→ **TASK GOAL**
Look through the entries below and extract exactly the lines from the one containing "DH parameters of" through the one containing "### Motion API", ends included.

→ **MATERIAL FOR THIS EXERCISE**
-----

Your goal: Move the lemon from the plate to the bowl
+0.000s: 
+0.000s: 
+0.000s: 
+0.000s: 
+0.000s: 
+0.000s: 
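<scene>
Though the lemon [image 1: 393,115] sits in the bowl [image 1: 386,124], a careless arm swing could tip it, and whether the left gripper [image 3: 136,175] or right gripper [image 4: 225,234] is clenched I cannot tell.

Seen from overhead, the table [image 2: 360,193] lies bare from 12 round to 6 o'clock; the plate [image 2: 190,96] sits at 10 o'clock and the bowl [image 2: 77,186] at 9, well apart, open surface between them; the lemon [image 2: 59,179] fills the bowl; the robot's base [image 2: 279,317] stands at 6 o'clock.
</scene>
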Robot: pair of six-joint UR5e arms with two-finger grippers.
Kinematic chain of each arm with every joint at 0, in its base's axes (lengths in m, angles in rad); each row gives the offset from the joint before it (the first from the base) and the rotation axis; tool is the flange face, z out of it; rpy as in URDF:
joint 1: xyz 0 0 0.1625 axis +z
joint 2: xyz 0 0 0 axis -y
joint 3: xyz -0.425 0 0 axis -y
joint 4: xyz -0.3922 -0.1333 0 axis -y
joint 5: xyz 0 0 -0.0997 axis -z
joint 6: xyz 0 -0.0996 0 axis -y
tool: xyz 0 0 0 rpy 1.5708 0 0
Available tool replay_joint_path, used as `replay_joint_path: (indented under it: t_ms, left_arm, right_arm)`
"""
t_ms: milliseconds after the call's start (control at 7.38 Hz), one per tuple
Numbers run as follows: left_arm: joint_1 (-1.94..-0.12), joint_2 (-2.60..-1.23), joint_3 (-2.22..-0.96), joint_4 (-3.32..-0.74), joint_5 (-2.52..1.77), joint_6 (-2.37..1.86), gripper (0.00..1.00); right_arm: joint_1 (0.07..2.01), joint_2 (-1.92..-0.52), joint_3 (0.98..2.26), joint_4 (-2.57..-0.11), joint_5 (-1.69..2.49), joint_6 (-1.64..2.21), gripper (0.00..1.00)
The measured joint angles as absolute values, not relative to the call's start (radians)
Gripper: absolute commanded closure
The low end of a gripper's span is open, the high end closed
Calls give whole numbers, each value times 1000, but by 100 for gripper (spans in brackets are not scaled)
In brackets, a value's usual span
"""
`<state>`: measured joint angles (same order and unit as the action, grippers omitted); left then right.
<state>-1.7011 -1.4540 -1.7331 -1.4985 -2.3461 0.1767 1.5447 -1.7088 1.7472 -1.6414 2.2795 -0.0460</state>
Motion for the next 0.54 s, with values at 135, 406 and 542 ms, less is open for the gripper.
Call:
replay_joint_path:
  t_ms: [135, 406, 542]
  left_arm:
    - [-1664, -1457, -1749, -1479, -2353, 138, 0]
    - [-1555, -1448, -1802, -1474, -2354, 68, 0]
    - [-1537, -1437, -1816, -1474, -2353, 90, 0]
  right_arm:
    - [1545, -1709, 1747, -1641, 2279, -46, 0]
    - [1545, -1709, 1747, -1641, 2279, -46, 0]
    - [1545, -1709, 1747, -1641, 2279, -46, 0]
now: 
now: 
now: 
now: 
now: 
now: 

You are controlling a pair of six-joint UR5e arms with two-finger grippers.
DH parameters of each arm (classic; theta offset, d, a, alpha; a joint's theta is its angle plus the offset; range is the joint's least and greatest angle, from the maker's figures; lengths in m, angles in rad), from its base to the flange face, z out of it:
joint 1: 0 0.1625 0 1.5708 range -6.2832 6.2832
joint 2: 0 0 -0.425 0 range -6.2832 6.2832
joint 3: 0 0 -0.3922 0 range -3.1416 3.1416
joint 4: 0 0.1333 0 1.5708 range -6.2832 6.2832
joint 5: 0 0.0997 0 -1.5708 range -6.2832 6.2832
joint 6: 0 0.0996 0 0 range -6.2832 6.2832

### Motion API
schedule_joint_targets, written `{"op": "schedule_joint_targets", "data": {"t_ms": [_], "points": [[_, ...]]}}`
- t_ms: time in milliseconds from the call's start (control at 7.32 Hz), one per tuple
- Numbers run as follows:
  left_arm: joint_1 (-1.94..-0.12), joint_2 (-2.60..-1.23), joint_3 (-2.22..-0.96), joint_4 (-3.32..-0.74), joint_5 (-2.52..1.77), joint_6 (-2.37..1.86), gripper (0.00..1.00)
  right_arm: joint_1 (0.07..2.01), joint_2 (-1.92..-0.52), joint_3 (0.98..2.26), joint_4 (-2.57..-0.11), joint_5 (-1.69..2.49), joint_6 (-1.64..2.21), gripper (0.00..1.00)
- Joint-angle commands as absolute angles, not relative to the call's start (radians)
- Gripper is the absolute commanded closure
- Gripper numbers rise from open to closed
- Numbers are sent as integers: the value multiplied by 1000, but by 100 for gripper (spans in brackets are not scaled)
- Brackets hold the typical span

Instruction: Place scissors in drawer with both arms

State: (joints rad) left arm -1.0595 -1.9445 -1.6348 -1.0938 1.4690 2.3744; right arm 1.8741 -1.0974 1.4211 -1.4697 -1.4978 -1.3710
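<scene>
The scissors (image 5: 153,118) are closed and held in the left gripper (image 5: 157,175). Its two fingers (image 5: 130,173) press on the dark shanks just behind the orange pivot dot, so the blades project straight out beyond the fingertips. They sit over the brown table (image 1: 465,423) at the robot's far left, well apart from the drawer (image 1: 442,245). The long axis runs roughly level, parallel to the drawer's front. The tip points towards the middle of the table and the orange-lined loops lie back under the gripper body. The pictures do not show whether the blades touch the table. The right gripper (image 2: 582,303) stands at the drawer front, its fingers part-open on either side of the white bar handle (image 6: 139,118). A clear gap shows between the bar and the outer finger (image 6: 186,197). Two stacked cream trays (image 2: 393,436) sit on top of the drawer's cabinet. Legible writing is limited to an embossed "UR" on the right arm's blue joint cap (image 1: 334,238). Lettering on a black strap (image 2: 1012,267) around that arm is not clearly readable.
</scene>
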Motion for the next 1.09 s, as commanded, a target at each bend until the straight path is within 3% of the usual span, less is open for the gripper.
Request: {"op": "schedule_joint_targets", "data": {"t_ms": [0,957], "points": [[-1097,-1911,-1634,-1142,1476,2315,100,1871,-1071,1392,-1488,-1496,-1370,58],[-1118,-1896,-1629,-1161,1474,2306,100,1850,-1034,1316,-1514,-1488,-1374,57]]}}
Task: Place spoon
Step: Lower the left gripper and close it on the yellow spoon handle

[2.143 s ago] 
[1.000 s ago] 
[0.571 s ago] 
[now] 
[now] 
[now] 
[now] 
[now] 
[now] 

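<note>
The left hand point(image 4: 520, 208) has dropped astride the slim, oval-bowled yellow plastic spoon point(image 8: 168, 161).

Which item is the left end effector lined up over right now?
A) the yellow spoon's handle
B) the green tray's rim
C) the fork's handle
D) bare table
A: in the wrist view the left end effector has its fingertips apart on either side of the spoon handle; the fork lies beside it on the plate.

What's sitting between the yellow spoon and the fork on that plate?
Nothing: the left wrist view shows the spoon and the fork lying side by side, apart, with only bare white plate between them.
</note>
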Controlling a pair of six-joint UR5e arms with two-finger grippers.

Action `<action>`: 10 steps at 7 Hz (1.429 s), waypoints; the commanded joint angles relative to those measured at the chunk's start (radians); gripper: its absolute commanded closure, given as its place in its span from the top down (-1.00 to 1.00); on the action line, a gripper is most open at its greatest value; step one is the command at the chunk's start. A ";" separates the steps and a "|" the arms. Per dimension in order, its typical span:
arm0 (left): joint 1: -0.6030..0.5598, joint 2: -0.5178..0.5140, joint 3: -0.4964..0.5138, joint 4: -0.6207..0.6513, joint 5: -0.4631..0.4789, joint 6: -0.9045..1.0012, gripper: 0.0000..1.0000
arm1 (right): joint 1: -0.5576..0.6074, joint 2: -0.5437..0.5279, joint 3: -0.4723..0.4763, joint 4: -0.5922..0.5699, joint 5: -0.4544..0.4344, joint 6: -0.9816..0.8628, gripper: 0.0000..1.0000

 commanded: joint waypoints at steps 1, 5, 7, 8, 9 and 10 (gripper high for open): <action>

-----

→ **EXERCISE RESULT**
DH parameters of each arm (classic; theta offset, d, a, alpha; a joint's theta is its angle plus the offset; range is the joint's least and greatest angle, from the maker's figures; lengths in m, angles in rad), from its base to the flange face, z out of it:
joint 1: 0 0.1625 0 1.5708 range -6.2832 6.2832
joint 2: 0 0 -0.425 0 range -6.2832 6.2832
joint 3: 0 0 -0.3922 0 range -3.1416 3.1416
joint 4: 0 0.1333 0 1.5708 range -6.2832 6.2832
joint 5: 0 0.0997 0 -1.5708 range -6.2832 6.2832
joint 6: 0 0.0996 0 0 range -6.2832 6.2832

### Motion API

This finishes the output.